### TASK OBJECTIVE
Repeat precisely the span of lines below that opens with the line containing "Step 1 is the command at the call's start" and closes with the line containing "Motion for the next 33", both included.

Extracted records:
* * *

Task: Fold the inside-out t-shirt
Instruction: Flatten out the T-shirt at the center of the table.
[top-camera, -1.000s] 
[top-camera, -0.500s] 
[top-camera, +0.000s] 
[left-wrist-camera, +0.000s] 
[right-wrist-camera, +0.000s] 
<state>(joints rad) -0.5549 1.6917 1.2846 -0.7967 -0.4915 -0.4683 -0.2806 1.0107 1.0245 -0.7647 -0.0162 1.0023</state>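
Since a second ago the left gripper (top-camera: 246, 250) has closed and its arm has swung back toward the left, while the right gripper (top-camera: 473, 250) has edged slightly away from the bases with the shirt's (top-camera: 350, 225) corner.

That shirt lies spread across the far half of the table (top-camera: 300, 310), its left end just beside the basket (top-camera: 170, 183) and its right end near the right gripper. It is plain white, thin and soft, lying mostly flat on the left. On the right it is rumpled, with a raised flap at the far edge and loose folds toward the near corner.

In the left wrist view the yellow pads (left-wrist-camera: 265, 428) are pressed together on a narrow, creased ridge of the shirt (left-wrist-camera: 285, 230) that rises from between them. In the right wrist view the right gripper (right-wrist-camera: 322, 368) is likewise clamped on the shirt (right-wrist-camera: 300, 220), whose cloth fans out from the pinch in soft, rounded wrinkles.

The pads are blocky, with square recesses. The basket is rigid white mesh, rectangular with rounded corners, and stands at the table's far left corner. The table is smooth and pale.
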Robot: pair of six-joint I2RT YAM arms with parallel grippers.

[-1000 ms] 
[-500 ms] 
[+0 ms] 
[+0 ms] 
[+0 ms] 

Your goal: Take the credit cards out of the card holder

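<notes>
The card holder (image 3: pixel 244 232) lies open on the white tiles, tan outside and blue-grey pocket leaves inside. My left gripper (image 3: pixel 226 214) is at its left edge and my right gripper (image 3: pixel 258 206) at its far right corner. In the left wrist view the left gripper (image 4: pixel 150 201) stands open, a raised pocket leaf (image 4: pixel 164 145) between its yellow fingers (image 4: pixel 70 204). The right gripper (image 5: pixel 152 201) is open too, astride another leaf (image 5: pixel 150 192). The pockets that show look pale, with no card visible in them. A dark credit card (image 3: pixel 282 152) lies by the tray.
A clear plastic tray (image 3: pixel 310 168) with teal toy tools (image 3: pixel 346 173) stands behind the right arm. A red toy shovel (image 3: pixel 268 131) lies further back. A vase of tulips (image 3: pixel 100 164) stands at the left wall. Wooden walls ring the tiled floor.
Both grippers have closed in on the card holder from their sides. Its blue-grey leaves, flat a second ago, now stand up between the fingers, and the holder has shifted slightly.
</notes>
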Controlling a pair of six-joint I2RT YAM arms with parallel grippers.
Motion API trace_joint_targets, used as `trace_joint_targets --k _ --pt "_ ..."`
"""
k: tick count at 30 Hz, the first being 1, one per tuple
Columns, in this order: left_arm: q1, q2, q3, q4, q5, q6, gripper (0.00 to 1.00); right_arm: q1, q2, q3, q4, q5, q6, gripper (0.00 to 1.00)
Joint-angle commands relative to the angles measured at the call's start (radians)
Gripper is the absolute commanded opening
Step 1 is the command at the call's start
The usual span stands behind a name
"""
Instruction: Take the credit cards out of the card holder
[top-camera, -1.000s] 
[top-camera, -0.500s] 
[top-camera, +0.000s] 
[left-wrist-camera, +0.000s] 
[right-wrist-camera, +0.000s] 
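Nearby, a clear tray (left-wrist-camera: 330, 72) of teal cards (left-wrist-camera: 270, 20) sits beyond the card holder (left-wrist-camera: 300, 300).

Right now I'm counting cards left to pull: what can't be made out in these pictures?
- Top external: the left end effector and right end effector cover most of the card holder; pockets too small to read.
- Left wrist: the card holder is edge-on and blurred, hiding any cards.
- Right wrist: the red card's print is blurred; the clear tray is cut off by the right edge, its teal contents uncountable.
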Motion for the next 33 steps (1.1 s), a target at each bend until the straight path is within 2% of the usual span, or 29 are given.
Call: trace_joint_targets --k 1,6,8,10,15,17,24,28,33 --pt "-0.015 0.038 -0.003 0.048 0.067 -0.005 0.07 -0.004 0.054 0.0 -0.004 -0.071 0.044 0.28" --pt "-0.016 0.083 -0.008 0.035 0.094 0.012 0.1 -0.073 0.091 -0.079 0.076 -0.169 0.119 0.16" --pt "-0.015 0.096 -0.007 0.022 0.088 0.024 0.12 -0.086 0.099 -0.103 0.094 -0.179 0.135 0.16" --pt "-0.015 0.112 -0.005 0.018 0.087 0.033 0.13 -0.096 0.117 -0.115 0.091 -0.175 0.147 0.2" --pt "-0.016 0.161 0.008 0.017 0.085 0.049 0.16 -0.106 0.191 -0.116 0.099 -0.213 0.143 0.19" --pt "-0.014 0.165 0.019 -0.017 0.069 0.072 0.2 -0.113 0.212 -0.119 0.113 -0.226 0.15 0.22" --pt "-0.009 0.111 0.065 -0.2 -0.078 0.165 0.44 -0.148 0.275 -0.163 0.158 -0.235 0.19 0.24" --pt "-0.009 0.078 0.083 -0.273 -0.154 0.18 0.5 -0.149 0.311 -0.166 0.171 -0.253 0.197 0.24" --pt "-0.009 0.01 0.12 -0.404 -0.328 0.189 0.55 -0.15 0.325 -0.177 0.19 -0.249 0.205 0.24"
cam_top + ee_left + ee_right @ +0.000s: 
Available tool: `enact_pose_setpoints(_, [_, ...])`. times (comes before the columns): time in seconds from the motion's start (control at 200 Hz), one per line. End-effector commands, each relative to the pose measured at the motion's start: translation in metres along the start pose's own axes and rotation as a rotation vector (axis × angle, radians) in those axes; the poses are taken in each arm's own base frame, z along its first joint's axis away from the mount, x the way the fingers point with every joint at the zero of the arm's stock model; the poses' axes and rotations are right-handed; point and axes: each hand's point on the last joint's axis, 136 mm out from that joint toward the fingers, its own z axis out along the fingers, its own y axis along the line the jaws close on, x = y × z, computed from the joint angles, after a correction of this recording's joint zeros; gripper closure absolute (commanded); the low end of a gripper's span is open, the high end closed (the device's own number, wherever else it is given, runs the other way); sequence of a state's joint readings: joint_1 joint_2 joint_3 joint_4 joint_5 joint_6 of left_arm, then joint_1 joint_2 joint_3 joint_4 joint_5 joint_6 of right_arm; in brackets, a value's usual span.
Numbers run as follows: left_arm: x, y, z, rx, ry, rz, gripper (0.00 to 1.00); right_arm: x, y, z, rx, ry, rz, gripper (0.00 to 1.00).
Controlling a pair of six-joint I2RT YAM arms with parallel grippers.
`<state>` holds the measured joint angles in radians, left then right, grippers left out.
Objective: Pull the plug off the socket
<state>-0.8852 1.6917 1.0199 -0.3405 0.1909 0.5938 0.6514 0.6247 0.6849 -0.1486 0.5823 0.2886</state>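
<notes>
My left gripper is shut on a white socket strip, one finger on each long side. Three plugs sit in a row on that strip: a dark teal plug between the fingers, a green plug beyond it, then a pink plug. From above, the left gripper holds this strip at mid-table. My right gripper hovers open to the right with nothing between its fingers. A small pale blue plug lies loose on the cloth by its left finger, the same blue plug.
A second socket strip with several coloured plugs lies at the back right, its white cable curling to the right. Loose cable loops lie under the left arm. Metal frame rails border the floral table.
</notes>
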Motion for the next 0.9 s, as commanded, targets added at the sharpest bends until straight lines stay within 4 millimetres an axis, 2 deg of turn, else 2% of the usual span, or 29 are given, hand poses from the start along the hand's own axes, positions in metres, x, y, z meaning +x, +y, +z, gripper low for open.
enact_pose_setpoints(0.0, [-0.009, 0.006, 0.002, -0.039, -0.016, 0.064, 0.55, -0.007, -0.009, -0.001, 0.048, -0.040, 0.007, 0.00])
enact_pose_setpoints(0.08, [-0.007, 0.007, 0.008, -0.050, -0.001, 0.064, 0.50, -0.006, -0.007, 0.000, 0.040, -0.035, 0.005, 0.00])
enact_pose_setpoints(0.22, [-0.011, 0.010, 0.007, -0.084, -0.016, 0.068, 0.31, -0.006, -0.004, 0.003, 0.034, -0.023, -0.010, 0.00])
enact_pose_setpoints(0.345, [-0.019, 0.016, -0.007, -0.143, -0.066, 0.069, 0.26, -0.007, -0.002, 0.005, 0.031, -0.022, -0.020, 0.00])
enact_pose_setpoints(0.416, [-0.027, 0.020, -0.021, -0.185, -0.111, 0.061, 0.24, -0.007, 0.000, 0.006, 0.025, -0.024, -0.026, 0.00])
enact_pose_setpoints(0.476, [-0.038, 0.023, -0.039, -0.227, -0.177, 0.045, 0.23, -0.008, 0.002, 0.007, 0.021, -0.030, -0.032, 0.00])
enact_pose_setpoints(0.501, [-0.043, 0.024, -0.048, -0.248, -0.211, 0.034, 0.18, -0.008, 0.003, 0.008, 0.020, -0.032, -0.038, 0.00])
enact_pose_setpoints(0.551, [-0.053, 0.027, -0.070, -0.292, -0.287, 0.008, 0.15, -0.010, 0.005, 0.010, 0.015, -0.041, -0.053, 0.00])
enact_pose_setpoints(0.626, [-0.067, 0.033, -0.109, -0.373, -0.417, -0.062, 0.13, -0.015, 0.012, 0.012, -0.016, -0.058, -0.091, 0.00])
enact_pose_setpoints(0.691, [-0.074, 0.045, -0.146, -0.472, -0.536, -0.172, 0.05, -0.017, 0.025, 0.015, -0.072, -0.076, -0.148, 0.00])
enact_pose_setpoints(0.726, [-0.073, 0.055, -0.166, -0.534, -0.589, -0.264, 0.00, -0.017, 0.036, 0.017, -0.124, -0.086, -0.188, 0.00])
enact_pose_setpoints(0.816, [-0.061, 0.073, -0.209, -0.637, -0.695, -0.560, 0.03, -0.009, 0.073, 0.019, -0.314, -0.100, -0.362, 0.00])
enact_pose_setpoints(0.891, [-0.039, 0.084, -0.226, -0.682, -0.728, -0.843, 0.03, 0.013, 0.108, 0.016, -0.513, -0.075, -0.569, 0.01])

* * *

### FINAL ANSWER
Step 1 is the command at the call's start
The usual span stands behind a name
"""
Instruction: Take the credit cards out of the card holder
[top-camera, -1.000s] 
[top-camera, -0.500s] 
[top-camera, +0.000s] 
[left-wrist-camera, +0.000s] 
[right-wrist-camera, +0.000s] 
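Nearby, a clear tray (left-wrist-camera: 330, 72) of teal cards (left-wrist-camera: 270, 20) sits beyond the card holder (left-wrist-camera: 300, 300).

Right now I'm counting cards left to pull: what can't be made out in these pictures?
- Top external: the left end effector and right end effector cover most of the card holder; pockets too small to read.
- Left wrist: the card holder is edge-on and blurred, hiding any cards.
- Right wrist: the red card's print is blurred; the clear tray is cut off by the right edge, its teal contents uncountable.
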Motion for the next 33 steps (1.1 s), a target at each bend until the straight path is within 2% of the usual span, or 29 are given.

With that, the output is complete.